Au départ j’ai choisi le décoratif comme terrain d’inscription pour mon travail : ce champs d’action qui n’était ni le décor, ni l’ornement, ni les arts décoratifs, mais plutôt une dimension transversale qui interrogerait leurs frontières. Cet espèce de décoratif transgressif que j’aimais à envisager dans sa perspective critique, m’est apparu, un temps, comme une possibilité de dissidence par rapport à l’ordre et aux codes établis. Je mettais alors au point une sorte de stratégie de désobéissance, en m’attaquant à diverses application telles que la muralité (wallpaintings), le recouvrement (papiers peints), la sérialité (frise, motifs), ou l’objet mobilier (témoin du bon goût ou du dégoût).
Je conservais un intérêt profond pour le fait main, l’artisanat, au même titre que les industries de pointe, tout comme pour les théories autour de l’abstraction, de l’inconscient optique ou de l’art conceptuel et bien entendu je continuais à refuser un nivellement « low-high culture ». J’asseyais une position de DJ de l’objet = OB-J, contenant le mix des factures, les va et viens et réemplois entre l’Histoire, celle de l’Art et la mienne. J’évolue toujours parmi des éléments de proximité, considérés comme banals, quotidiens, vulgaires ou désuets. Je procède par prélèvements et pratique le vandalisme oculaire. Je les réactive et questionne leurs places respectives.
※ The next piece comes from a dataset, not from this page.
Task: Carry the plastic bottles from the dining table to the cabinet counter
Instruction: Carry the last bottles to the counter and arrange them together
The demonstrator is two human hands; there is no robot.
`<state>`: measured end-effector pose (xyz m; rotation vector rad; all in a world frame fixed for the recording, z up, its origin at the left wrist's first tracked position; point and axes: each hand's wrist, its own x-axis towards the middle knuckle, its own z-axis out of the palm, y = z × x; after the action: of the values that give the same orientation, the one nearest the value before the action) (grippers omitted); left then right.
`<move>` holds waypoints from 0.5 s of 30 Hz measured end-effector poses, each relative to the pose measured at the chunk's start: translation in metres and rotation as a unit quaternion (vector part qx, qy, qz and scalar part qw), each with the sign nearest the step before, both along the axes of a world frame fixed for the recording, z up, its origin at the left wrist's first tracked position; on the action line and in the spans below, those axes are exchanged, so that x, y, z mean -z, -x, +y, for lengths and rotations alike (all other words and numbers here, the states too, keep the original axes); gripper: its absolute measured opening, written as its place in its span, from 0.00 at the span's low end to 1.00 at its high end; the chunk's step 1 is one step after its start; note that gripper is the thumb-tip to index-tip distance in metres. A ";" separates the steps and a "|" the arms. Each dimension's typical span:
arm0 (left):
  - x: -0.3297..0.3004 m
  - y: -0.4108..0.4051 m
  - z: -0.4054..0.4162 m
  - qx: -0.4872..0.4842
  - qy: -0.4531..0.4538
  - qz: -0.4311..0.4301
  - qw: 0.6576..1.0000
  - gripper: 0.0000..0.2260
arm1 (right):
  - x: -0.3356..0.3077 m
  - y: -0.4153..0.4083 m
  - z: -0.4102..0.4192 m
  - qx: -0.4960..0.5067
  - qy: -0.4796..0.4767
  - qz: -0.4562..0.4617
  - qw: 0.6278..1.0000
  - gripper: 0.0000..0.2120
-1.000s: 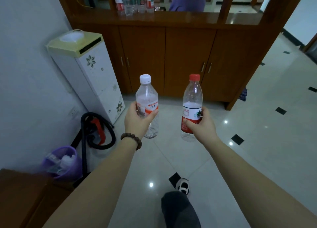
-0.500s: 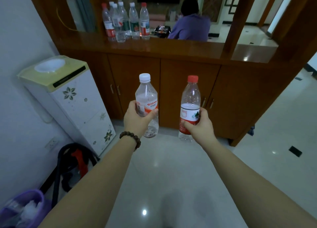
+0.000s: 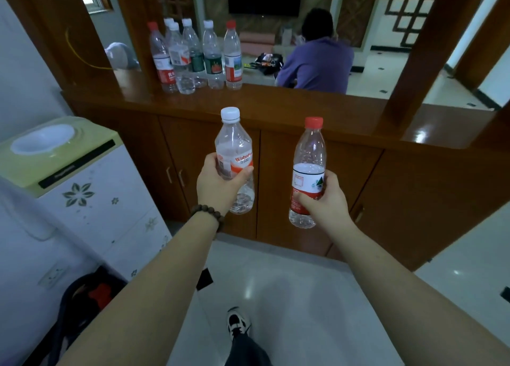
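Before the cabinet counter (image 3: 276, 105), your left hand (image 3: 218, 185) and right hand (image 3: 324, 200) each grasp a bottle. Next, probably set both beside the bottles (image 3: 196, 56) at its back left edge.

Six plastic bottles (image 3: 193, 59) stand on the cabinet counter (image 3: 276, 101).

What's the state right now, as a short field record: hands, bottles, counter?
left hand: grips white-cap bottle, upright
right hand: grips red-cap bottle, upright
counter: ahead, beyond both held bottles
counter bottles: six standing in a cluster at its left end
held bottles: apart, not yet set down
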<state>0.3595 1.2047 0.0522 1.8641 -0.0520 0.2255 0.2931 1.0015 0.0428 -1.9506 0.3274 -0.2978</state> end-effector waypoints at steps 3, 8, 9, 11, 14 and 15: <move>-0.007 -0.064 -0.001 -0.007 0.006 -0.017 1.000 0.24 | -0.009 -0.066 0.000 -0.008 0.008 -0.014 1.000 0.35; -0.032 -0.175 0.007 -0.036 0.025 -0.041 0.998 0.23 | -0.039 -0.190 0.009 -0.034 0.014 -0.029 0.999 0.36; -0.039 -0.196 0.010 -0.043 0.026 -0.049 0.998 0.22 | -0.047 -0.214 0.011 -0.038 0.019 -0.031 0.999 0.36; -0.054 -0.235 0.015 -0.053 0.027 -0.064 0.996 0.22 | -0.062 -0.257 0.014 -0.040 0.026 -0.039 0.998 0.36; -0.069 -0.286 0.022 -0.066 0.027 -0.077 0.994 0.25 | -0.078 -0.310 0.015 -0.041 0.023 -0.054 0.997 0.35; -0.072 -0.300 0.024 -0.071 0.026 -0.078 0.994 0.26 | -0.081 -0.325 0.015 -0.046 0.023 -0.059 0.997 0.35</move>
<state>0.6599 1.2287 0.1243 1.7960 -0.0200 0.4678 0.6179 1.0169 0.1236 -1.9761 0.1544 -0.3624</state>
Mes outils et mes moyens se résumaient à la collecte obsessionnelle ou ponctuelle, l’accumulation, la répétition (sampling), la contamination, la prolifération (de type viral), la déconstruction (cut), le renversement, l’inversion (scratching), la contradiction et le déplacement. Les pièces ainsi obtenues contenaient bien souvent l’objet sans être des sculptures, ressemblaient parfois à des tableaux sans peinture mais avec des problématiques proches, il n’était pas réellement question d’installations non plus. Un terrain-vague, sans réelle possibilité d’affirmation de modèles, ni de filiation directe, encore moins de progrès.
Sous cette position partiellement iconoclaste, je me suis rendue compte que ce dit décoratif avait une fonction d’alibi. Une manière pour moi de conserver à tout prix les différentes couches de lecture et de compréhension autour de ce que je réalisais. Une forme de volonté de tromper sur l’apparence, sur l’aspect, tout en assumant la possible portée esthétique, poétique ou symbolique des pièces. En fait, au plus profond, c’est leur inscription sociale qui m’importe, la dénonciation des normes au profit des minorités, de toutes formes d’exclusions, de mises à l’écart. Je m’applique à en décrypter les différents signes en usage. Je réfléchis par exemple, au rapport des masculins entre eux plutôt qu’au féminisme ; je parcoure des questions martiales, de textile, de dressage et fais état de mes traversées.J’ai donc une production éclatée mais méthodique.
Je dialogue volontiers avec des spécialistes en tous genres. Par des enquêtes et des analyses, je m’attache à lever le silence ou à réaliser des mises en lumière de secrets, de zones troubles, d’erreurs d’interprétations. J’en exploite les incohérences. J’effectue toutes sortes de corrections, de retouches et de réajustages sur l’emplacement réel des choses. Je voudrais rendre regardable ce qui ne l’est pas ou faire voir ce que l’on ne voit plus en raison d’accoutumance visuelle. J’opère un travail d’embellissement de l’horreur, en fait un effort de sublimation. J’ai recours à deux armes : le temps et l’humour agissant sur les titres. Préoccupée par la recherche de sens et de vérités, je m’oppose au fond à la nécessité de la fabrique d’une fiction autour de l’oeuvre, je tends plutôt à défictionnaliser le réel.